Understanding Graceful Routing Engine Switchover

 

This topic contains the following sections:

Graceful Routing Engine Switchover Concepts

The graceful Routing Engine switchover (GRES) feature in Junos OS enables a router with redundant Routing Engines to continue forwarding packets, even if one Routing Engine fails. GRES preserves interface and kernel information. Traffic is not interrupted. However, GRES does not preserve the control plane.

Note

On T Series routers, TX Matrix routers, and TX Matrix Plus routers, the control plane is preserved in case of GRES with nonstop active routing (NSR), and nearly 75 percent of line rate worth of traffic per Packet Forwarding Engine remains uninterrupted during GRES.

Neighboring routers detect that the router has experienced a restart and react to the event in a manner prescribed by individual routing protocol specifications.
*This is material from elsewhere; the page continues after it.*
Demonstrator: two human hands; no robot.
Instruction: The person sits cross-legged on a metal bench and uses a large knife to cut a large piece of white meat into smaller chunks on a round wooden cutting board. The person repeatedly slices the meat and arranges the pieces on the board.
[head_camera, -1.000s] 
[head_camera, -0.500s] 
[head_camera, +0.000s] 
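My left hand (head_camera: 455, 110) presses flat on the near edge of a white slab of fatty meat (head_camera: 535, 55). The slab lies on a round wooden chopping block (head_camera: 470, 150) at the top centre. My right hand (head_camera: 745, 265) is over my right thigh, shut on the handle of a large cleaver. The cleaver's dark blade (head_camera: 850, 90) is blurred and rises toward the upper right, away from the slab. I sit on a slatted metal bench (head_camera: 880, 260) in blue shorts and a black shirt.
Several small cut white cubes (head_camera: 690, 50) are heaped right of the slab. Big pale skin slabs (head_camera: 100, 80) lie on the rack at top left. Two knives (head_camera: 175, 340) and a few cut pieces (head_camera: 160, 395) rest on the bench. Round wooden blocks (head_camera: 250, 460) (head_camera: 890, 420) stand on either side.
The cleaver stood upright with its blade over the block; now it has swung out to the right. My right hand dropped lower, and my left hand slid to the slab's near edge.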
To preserve routing during a switchover, GRES must be combined with either:

Any updates to the master Routing Engine are replicated to the backup Routing Engine as soon as they occur.

Note

Because of its synchronization requirements and logic, NSR/GRES performance is limited by the slowest Routing Engine in the system.
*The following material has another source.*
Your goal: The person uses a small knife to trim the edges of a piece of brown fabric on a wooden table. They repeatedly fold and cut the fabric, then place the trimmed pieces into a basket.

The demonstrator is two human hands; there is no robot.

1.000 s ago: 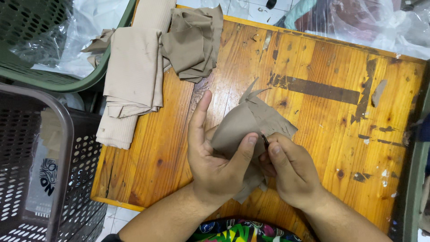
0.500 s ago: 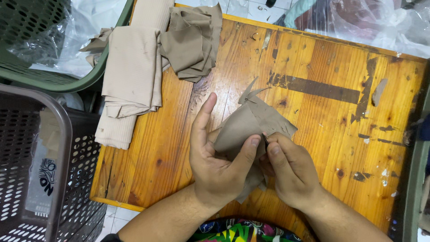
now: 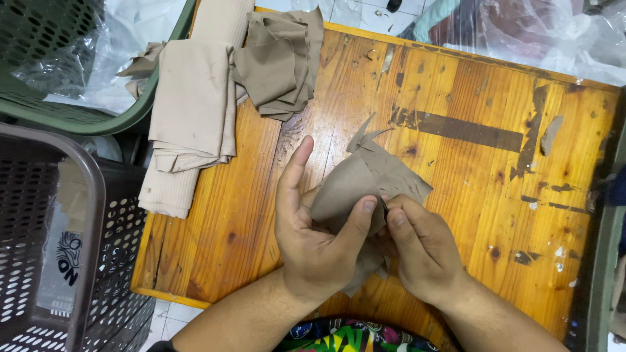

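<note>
Two hands are gripping one tan fabric scrap above the wooden table, left hand thumb clamping it flat, right hand fingertips pinching its edge, likely steadying it, more folded fabric lying well apart.

Change record, one second to now. My left hand: thumb has slid a little along the brown fabric piece, its tip now pressed just beside my right hand; index finger remains raised but leans slightly more upright. My right hand: fingers have closed tighter on the fabric edge, meeting the left thumb. Fabric piece: drawn marginally nearer my body, its pointed upper flaps shifted slightly. Changes small throughout.
</note>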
Mastership switches to the backup Routing Engine if:

  • The master Routing Engine kernel stops operating.

  • The master Routing Engine experiences a hardware failure.

  • The administrator initiates a manual switchover.

Note

To quickly restore or to preserve routing protocol state information during a switchover, GRES must be combined with either graceful restart or nonstop active routing, respectively. For more information about graceful restart, see Graceful Restart Concepts. For more information about nonstop active routing, see Nonstop Active Routing Concepts.

If the backup Routing Engine does not receive a keepalive from the master Routing Engine after 2 seconds (4 seconds on M20 routers), it determines that the master Routing Engine has failed; and assumes mastership.

The Packet Forwarding Engine:

  • Seamlessly disconnects from the old master Routing Engine

  • Reconnects to the new master Routing Engine

  • Does not reboot

  • Does not interrupt traffic

The new master Routing Engine and the Packet Forwarding Engine then become synchronized. If the new master Routing Engine detects that the Packet Forwarding Engine state is not up to date, it resends state update messages.

Note

Starting with Junos OS Release 12.2, if adjacencies between the restarting router and the neighboring peer 'helper' routers time out, graceful restart protocol extensions are unable to notify the peer 'helper' routers about the impending restart. Graceful restart can then stop and cause interruptions in traffic.

To ensure that these adjacencies are maintained, change the hold-time for IS-IS protocols from the default of 27 seconds to a value higher than 40 seconds.

Note

Successive Routing Engine switchover events must be a minimum of 240 seconds (4 minutes) apart after both Routing Engines have come up.

If the router or switch displays a warning message similar to Standby Routing Engine is not ready for graceful switchover. Packet Forwarding Engines that are not ready for graceful switchover might be reset , do not attempt switchover. If you choose to proceed with switchover, only the Packet Forwarding Engines that were not ready for graceful switchover are reset. None of the FPCs should spontaneously restart. We recommend that you wait until the warning no longer appears and then proceed with the switchover.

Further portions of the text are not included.